I bought the 6D as the least expensive stop gap camera that would introduce me to FF, thinking that flipping it wouldn't be the least expensive mistake. In the mean time it's a *fantastic* learning tool and I have lots to learn before I can truly say I must have something like the 1Dx. Yes I've missed lots of shots (more my inexperience than the camera) but I've gotten many that blow me away, so I'm very happy. The 300 2.8 II was the critical move I made - no regrets.

As I was advised so I advise - spend on glass first and foremost.

Jack


----------



## Jack Douglas (Nov 8, 2013)

Somewhere in here someone suggested a 1D IV as an alternative. As a person who has never shot with a 1D or anything similar, that got me wondering what the pros and cons would be in stepping back in the 1D line.

Late 1D - $200 ......... 1D IV - $3000

Is there any merit in considering an older version considering the price or are there some serious negatives. Example: 1D - $200 to goof around with to get a feel for the line. Would it work with my 300 2.8 II for example.

For birding with 300 X2 does the 1D IV have merit relative to the 1.3 reach factor, considering the 5D3 is about the same price new?

Jack


----------



## mackguyver (Nov 8, 2013)

I don't mean to be rude, but this seems like a relatively simple decision, given the differences the other posters have described. 

Unless the speed, build quality, and high ISO advantages are worth the price difference, you will be perfectly happy with a 5DIII (+ battery grip?).

If you're still stuck, rent them both.


----------



## kbmelb (Nov 9, 2013)

I've had the 5D3 since April 4, 2012. I chose it over the 1Dx mostly for the MPs and little to do with price. Hind site I wish I went with the 1Dx, for cleaner high ISO, better AF, better metering and build quality.

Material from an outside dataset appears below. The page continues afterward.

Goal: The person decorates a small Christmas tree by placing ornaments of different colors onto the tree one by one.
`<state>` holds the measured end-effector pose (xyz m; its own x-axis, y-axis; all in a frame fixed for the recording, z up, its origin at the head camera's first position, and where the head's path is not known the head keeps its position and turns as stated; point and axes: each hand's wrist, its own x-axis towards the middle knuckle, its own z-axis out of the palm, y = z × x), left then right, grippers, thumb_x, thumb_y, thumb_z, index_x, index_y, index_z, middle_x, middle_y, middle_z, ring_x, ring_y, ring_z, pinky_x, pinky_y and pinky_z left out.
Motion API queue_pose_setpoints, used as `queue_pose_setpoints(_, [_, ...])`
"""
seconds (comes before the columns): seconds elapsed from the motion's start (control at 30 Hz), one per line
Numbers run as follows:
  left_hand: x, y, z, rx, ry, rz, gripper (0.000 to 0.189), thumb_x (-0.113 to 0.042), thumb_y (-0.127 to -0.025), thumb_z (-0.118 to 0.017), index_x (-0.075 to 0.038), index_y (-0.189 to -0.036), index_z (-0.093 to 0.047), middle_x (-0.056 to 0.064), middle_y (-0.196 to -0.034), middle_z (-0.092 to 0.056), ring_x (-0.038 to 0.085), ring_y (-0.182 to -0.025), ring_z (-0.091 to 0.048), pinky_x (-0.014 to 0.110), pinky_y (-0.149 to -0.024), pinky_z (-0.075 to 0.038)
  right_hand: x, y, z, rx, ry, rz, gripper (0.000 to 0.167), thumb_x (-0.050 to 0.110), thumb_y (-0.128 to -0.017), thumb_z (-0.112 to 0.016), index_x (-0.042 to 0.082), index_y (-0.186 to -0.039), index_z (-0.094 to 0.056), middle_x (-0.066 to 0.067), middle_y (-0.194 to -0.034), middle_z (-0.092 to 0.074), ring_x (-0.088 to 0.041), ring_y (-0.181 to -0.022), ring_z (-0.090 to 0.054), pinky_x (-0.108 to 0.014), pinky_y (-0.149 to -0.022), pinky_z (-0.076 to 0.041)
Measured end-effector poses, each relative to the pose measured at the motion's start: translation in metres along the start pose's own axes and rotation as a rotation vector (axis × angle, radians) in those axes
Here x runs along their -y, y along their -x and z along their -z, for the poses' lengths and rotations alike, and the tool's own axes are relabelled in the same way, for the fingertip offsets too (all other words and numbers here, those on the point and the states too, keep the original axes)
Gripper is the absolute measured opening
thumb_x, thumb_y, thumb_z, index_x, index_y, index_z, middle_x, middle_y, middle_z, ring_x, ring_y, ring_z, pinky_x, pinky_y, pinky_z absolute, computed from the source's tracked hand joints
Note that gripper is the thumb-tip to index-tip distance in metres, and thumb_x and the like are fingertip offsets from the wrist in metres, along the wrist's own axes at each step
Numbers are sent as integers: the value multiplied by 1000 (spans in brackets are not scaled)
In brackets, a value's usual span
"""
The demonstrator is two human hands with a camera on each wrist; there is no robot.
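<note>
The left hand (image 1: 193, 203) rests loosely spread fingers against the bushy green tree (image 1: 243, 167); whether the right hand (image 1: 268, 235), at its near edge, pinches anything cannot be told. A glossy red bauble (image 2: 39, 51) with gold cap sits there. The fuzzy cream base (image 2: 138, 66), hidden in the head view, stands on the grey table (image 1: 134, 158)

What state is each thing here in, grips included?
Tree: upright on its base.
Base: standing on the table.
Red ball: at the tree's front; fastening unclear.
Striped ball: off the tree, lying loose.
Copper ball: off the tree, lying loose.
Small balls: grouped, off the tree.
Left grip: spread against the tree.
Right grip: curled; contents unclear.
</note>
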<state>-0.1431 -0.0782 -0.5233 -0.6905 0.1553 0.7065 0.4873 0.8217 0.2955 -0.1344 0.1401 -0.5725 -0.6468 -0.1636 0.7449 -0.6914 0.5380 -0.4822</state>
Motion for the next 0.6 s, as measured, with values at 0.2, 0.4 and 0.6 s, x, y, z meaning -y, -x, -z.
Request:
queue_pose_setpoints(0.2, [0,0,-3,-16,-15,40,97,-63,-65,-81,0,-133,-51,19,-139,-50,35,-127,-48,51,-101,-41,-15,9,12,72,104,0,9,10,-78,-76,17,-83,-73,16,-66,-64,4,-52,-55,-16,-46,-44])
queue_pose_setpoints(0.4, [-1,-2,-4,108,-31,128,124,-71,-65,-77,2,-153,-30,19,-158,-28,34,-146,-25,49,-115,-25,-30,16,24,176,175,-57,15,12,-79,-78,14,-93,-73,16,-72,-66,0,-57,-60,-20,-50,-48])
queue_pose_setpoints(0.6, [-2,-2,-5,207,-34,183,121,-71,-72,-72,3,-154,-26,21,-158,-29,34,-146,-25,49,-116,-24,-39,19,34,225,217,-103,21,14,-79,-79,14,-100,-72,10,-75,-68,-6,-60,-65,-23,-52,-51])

The 5D3 is great but for a lot of what I do, I'm shooting in dark, sometimes back lit environments and with moving subjects. The 5D3 doesn't handle these well enough. My 1Ds3 would be great if not for the ISO limitations. So I am waiting on a refurbed 1Dx.


----------



## AlanF (Nov 9, 2013)

Jack Douglas said:


> Somewhere in here someone suggested a 1D IV as an alternative. As a person who has never shot with a 1D or anything similar, that got me wondering what the pros and cons would be in stepping back in the 1D line.
> 
> Late 1D - $200 ......... 1D IV - $3000
> 
> ...



Jack
I looked into this carefully as a cheap 1d IV became available locally. The 5DIII has much better AF and IQ, according to all reports. In practical terms for bird photography, the reach factor is not the 1.3 crop factor but is 1.1 because of the relative pixel densities of the 2 sensors. So, I decided against the 1d IV. The AF on the 5D III is just so good.
Alan


----------



## Eldar (Nov 9, 2013)

AlanF said:


> Jack Douglas said:
> 
> 
> > Somewhere in here someone suggested a 1D IV as an alternative. As a person who has never shot with a 1D or anything similar, that got me wondering what the pros and cons would be in stepping back in the 1D line.
> ...


I can confirm the same. I actually bought a used 1DIV as a backup/compliment to the 1DX/5DIII, due to the 1.3x crop factor and improved weather sealing for use on a 600mm f4L IS II. But I have now sold it again (made a few bucks) for the reason Alan points out. I rather use the 1DX/5DIII combo. For a crop camera to outperform or be a sensible compliment to this combo (for long reach), it will need an equivalent AF system. The rumored spec for the 7DII looks promising.


----------



## eml58 (Nov 9, 2013)

Eldar said:


> AlanF said:
> 
> 
> > Jack Douglas said:
> ...



I generally agree with these comments, I used the 5DMK II & 1DMK IV (and the 1DsMk III) before buying into the 5DMK III & 1Dx, on my recent trip to Tanzania I did take the 1DMK IV along with 2 x 1Dx Bodies, my view was with the 600 + 1.4x and the 1.3 Crop on the 1DMK IV, I could reach out about as far as I really needed to.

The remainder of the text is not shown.